How can we come together as a family?

It is very difficult for a new person to move into a home already established by a family unit. If possible, a step-family should start out in their own home or apartment.

The biological parent already has a relationship with the children. A primary couple relationship is essential for a strong marriage. However, many biological parents feel they are "putting their children on a back burner" after the couple unites. A strong adult bond can protect the minor children from another loss. Children need a positive model of both sexes. Time spent with the children is important, however, the couple must make time together to strengthen their relationship.

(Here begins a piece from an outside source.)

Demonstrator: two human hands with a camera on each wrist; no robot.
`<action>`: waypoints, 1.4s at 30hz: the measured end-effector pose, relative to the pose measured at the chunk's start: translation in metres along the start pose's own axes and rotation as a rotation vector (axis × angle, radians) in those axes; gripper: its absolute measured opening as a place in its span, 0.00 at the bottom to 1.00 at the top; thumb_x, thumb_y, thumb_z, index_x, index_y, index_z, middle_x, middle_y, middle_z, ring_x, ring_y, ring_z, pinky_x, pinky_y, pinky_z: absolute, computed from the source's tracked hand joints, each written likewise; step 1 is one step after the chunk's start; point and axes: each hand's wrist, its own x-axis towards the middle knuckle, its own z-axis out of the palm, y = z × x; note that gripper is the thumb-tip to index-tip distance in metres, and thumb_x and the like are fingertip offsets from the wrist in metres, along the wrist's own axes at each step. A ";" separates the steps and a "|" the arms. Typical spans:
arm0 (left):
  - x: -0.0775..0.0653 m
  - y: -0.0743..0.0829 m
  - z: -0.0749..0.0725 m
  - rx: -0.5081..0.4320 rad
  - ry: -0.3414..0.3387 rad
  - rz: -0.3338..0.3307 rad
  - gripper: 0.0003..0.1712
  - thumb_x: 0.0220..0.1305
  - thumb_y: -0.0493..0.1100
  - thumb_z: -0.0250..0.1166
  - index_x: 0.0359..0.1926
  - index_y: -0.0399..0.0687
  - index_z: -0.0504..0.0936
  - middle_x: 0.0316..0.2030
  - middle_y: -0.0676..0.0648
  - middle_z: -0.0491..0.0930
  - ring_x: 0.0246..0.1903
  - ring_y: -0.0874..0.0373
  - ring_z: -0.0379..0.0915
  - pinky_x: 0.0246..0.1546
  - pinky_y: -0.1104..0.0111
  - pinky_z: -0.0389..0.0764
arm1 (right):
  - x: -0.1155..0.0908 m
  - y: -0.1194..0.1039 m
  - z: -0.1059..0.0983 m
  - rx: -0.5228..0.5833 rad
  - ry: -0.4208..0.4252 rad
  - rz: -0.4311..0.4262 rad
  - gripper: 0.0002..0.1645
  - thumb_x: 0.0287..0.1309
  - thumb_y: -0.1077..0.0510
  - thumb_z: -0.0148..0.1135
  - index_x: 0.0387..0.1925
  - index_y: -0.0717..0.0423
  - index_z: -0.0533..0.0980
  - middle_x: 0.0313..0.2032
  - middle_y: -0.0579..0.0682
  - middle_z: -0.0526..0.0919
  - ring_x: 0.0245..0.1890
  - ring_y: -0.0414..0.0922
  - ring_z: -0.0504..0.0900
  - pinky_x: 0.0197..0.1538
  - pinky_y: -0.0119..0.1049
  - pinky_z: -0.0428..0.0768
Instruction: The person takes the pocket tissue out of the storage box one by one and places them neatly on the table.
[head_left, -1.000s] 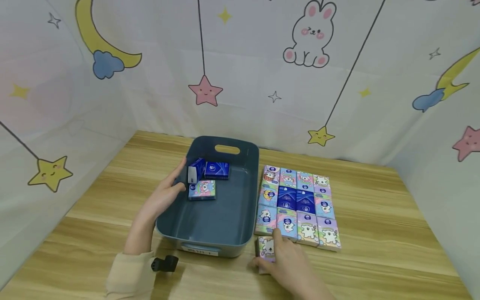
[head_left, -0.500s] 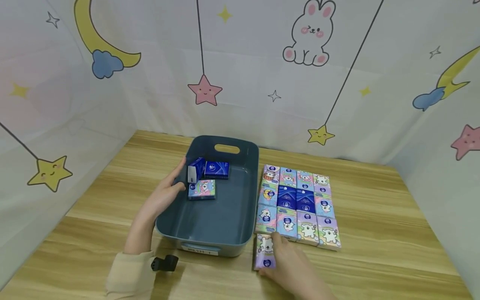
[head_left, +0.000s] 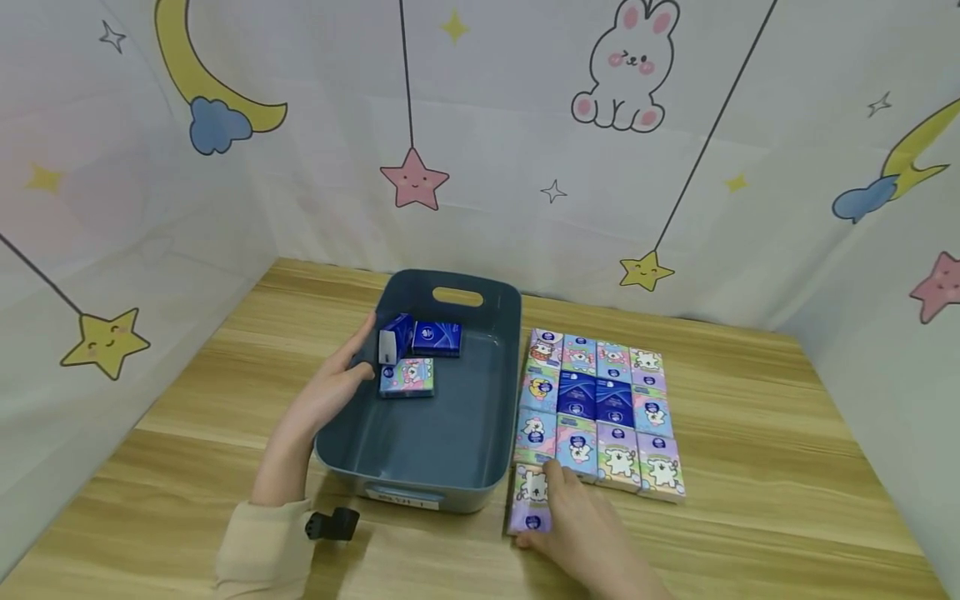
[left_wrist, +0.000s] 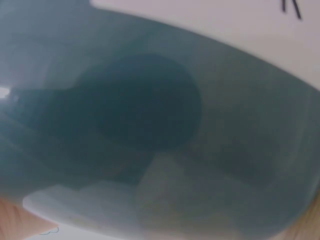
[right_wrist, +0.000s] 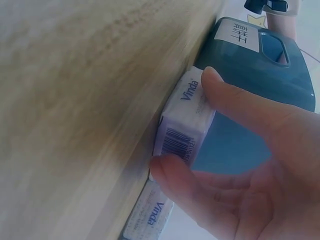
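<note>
At the near left corner of a block of tissue packs (head_left: 577, 446), my right hand (head_left: 592, 521) pinches a lilac tissue pack (head_left: 528, 496) with a cartoon dog on it. In the right wrist view the thumb and a finger hold this pack (right_wrist: 175, 135) at its white printed sides, low over the table. My left hand (head_left: 330, 387) holds the left rim of a blue-green storage bin (head_left: 420, 475), its thumb over the edge. Inside the bin lie two dark blue tissue packs (head_left: 438, 339) and a pastel one (head_left: 407, 379). The bin's wall (left_wrist: 145, 110) fills most of the left wrist view.
The bin stands directly left of the tissue block on a wooden table (head_left: 757, 467). Behind and at both sides hangs a white curtain (head_left: 510, 233) printed with stars, moons and a rabbit. A black camera mount (head_left: 332, 524) sits at my left sleeve (head_left: 264, 546).
The lilac pack has slid slightly away from me, up against the block's front row. My right thumb has shifted from its left side to its near end. The left hand keeps still.
</note>
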 end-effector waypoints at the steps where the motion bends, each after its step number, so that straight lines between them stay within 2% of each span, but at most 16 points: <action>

When the children are young it is especially important for the step-parent to spend time with the children so that relationship may become closer. Examples: work on a project together, go shopping, etc. It is just as important for the biological parent to spend time with the children to avoid more feelings of loss.

Always remember, it takes time for a caring relationship to evolve. Acceptance that one now has a "different type" of family is very important. Some insecurities are expected and can be dealt with when these surface. If the situation becomes dysfunctional/problematic, a professional family therapist should be sought to assist the family.

It is important for the step-parent to realize and accept that the children will usually have a very strong tie to both biological parents. Rejection of a step-parent may have less to do with step-parent and more to do with feelings of being disloyal to their biological parent. Critical remarks about a biological parent will almost always result in the children being caught in loyalty conflicts.

If two people truly love their children the best gift they can give them are parents that can communicate without strife. When this occurs children will not feel "caught in the middle" and feel they have to take sides. This makes them better able to function in their home in a healthy, well adjusted manner.

In a step-family, values are certainly going to be different. Values do not change easily. Families must be flexible and relaxed in order to negotiate through difficult issues.